In fact, money managers are getting better, researchers have found. They are better informed, better equipped and often better traders than a few decades ago. The rising level of skill for hire, however, is steadily killing any room that might have existed for differentiation.
The upshot: Increasingly, index investors get a better deal.
Why? Because if everybody on Wall Street has an “edge” and trades in real time, the benchmark itself just moves higher as a result. “As the size of the active mutual fund industry increases, a fund’s ability to outperform passive benchmarks declines,” write Lubos Pastor, Robert F. Stambaugh and Lucian A. Taylor in a new working paper.
Part of the reason is speed of information. We certainly know far more about what’s going on in the world and within the economy, more quickly and more certainly, than we did even 10 years ago. The sheer volume of highly reliable data is truly overwhelming.

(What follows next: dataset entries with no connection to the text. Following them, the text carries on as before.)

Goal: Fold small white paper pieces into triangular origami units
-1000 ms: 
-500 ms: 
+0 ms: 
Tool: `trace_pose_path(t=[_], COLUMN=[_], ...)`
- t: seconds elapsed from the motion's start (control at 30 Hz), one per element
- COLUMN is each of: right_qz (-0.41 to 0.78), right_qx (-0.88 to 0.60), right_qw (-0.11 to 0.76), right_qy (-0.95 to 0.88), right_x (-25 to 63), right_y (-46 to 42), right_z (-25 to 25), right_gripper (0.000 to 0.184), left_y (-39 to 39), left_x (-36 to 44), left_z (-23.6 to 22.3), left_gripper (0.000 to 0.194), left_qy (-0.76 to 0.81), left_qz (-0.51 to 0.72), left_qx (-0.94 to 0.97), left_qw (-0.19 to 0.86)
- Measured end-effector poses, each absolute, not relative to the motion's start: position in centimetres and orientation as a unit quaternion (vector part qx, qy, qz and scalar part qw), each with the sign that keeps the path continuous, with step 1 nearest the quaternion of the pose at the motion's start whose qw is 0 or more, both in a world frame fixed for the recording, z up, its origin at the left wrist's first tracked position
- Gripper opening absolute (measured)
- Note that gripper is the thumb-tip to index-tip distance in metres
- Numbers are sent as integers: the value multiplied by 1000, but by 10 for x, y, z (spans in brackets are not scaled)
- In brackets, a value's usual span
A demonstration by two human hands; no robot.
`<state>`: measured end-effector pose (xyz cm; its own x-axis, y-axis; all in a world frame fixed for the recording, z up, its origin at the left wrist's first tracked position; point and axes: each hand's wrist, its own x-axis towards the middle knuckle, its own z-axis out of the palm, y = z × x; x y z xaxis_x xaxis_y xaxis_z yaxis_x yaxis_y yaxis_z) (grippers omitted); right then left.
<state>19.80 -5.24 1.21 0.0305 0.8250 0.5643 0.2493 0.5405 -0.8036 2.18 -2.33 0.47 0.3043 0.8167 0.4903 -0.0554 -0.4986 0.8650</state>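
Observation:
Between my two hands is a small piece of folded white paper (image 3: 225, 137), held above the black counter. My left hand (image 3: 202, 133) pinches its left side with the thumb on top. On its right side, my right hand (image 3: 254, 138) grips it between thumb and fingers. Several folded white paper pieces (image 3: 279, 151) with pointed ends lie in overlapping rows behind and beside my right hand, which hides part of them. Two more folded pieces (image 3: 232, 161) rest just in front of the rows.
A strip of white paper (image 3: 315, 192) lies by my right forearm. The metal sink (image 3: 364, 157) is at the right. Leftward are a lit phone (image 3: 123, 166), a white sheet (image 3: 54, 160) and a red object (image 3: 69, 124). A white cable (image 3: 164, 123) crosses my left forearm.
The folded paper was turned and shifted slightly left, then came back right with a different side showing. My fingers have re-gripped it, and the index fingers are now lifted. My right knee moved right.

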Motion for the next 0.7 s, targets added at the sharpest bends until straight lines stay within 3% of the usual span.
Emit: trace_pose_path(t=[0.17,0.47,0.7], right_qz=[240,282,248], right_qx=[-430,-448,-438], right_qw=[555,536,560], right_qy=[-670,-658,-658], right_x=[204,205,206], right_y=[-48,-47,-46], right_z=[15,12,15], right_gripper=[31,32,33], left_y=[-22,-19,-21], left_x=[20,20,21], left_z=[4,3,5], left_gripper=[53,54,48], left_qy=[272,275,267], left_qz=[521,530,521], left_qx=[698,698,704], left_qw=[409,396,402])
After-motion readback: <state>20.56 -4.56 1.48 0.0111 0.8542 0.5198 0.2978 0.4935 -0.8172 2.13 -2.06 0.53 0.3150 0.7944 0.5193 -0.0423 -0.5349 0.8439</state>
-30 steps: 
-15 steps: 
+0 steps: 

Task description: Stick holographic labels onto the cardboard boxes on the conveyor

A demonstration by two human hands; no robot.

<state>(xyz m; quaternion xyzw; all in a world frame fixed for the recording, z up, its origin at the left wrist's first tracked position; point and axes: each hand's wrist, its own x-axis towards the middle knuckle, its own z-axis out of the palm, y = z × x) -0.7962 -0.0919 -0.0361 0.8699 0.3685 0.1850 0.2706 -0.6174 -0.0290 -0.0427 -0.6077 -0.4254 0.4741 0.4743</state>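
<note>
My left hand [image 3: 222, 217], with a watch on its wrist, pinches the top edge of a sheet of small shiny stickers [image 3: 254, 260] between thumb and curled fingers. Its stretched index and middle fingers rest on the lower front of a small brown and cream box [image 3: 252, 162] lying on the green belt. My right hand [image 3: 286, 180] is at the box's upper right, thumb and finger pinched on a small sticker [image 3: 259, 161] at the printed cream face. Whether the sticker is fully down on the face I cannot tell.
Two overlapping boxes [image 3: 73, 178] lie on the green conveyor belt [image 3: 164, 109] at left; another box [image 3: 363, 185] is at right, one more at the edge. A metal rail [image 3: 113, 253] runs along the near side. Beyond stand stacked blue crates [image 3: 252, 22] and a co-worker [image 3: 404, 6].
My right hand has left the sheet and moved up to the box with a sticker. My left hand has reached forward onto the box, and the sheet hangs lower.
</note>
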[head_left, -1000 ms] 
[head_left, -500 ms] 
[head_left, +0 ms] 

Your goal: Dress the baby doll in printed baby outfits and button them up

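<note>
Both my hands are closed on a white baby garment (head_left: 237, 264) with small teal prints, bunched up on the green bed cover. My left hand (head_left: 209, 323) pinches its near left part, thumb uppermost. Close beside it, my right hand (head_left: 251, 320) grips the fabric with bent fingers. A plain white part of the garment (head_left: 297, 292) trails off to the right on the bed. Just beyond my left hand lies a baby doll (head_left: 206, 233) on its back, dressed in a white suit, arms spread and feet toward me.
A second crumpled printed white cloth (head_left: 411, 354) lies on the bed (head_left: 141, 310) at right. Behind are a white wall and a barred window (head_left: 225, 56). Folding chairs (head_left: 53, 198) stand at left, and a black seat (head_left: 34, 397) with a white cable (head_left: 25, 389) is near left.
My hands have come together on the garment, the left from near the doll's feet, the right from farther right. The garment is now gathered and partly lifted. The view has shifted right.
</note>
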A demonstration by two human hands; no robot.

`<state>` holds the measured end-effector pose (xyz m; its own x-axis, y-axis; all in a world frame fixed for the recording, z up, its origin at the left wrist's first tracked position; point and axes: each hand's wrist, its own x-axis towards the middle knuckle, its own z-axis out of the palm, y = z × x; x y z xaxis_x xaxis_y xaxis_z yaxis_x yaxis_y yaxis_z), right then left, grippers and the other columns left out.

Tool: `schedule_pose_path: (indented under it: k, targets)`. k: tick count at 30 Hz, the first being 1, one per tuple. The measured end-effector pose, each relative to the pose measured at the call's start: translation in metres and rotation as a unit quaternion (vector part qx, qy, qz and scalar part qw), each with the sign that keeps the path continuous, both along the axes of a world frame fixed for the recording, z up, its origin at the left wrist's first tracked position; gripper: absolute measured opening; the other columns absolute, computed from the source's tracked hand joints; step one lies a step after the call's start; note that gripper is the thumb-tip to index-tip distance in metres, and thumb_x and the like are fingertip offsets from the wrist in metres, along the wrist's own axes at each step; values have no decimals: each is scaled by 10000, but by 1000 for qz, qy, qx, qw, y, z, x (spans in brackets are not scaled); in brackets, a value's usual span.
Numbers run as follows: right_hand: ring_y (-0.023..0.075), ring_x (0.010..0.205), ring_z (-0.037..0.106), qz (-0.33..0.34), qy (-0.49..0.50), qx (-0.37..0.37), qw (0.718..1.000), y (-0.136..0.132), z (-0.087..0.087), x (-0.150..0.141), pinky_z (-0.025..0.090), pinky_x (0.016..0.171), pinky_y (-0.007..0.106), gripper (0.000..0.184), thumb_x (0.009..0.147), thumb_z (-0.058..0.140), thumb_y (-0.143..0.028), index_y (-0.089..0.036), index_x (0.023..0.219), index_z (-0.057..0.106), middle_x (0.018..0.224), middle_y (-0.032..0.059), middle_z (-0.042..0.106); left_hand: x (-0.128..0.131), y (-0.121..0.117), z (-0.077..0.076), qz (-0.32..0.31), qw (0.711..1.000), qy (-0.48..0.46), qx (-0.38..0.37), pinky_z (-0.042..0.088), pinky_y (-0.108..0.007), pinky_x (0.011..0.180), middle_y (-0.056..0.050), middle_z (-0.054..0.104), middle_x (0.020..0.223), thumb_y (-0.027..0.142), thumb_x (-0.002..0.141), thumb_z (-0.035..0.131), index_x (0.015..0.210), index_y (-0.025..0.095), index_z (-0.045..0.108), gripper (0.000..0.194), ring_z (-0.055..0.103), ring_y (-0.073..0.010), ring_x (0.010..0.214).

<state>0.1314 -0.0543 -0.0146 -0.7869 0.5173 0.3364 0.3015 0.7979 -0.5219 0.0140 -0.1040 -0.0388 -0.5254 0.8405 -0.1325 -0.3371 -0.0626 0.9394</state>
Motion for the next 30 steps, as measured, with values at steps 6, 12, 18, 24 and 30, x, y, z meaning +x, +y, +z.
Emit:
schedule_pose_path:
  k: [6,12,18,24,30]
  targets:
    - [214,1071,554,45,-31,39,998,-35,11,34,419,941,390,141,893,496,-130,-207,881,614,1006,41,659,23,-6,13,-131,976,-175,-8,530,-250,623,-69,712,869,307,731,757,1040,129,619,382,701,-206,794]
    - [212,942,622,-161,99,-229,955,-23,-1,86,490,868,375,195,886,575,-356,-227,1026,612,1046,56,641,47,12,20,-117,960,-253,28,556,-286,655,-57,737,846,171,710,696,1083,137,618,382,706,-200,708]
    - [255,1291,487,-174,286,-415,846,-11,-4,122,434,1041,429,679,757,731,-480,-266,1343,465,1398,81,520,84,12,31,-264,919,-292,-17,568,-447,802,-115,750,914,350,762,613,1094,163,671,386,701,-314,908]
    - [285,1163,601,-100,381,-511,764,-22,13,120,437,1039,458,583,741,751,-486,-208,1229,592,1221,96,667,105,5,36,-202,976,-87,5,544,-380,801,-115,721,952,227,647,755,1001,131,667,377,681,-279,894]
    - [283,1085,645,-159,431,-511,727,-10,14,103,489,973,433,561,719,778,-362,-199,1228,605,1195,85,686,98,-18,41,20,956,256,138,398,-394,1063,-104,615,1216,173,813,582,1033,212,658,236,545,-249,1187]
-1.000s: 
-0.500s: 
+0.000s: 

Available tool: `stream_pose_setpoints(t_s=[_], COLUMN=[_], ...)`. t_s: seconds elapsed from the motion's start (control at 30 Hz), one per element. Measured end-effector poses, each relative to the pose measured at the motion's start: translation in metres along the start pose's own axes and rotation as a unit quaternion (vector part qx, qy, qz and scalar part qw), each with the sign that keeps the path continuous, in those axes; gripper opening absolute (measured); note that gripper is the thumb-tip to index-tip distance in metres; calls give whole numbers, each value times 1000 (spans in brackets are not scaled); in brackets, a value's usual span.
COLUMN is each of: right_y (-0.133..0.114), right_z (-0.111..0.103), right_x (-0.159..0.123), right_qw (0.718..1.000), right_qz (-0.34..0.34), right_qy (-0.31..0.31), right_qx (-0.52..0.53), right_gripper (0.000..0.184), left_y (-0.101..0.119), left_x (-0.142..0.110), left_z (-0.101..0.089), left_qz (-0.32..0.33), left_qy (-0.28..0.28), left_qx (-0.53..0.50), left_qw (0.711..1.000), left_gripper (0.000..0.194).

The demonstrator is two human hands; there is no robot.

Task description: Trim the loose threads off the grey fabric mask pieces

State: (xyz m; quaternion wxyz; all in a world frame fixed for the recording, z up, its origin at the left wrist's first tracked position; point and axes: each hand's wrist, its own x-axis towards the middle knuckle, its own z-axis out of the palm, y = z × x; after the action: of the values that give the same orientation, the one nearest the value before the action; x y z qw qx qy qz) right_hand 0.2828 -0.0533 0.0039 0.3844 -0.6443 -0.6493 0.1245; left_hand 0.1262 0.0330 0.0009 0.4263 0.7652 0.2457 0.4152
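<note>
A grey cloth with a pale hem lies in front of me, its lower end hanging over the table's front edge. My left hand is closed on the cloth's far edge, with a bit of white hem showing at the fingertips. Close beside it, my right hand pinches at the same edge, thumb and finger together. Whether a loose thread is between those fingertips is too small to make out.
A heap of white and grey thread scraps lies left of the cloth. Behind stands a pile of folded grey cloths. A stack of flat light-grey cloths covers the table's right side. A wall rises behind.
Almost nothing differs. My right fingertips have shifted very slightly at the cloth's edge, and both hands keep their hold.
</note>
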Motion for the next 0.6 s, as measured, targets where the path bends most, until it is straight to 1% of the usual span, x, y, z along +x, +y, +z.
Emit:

Crop prices in India? Live streaming it. Vancouver mining strike? Watching it on video. NYSE stocks? On the phone, desktop, the TV and — eventually — right in some trader’s Google Glass. Data is inescapable, and all that information is now factored into prices, virtually automatically.
Longtime newswire reporters will tell you, the trading action on a stock goes on in the hours before a headline hits. Watch a ticker in real time ahead of a major news announcement. It will wiggle and dance as traders try to outguess what the others have learned or, quite possibly, assumed.
Long investors battle shorts. Hedge funds take no prisoners. Everyone is playing with real money here, and it’s fierce.
Then the news comes out and — bam! the stock price goes flat. The trade is dead and likely to stay dead. The money in play has changed hands and now the jig is up. The exception to this is a surprise headline, an unexpected lawsuit or the sudden dismissal of a CEO. Everything else is factored in well beforehand.
There is more money to manage in the world, it’s true, but that just means there are many more talented, smart people out there trying to manage it profitably. Talent floods Wall Street’s trading desks these days.
The professors continue: “We argue that the growing industry size makes it harder for fund managers to outperform despite their improving skill. The active management industry today is bigger and more competitive than it was 30 years ago, so it takes more skill just to keep up with the rest of the pack.”
The secret
Do you have the money for the fees the best-of-the-best will charge? Can you even get access to those pie-in-the-sky funds? Or are you likely to end up in the “back of the pack” brigade with your retirement money?
Probably the latter, but it’s okay. I’ll let you in on a little secret: You don’t need an active fund manager. You just need a decent portfolio and, for some folks, an advisor who can rebalance it smartly and who has your back when markets wobble.
If you know how to build a risk-adjusted portfolio with multiple asset classes on your own, you can set up a powerful retirement plan at any brokerage in the country using simple, cheap, exchange-traded funds (ETFs).
If you don’t, and especially if the pressure of a changing market and a changing economy might cause you to commit unforced errors, then hiring an advisor can be a good idea. The human touch matters when it comes to your own money.
As for those great returns that the top dogs report, in time you will find that just owning the indexes in a portfolio amounts to the same thing — at a tiny fraction of the cost and stress.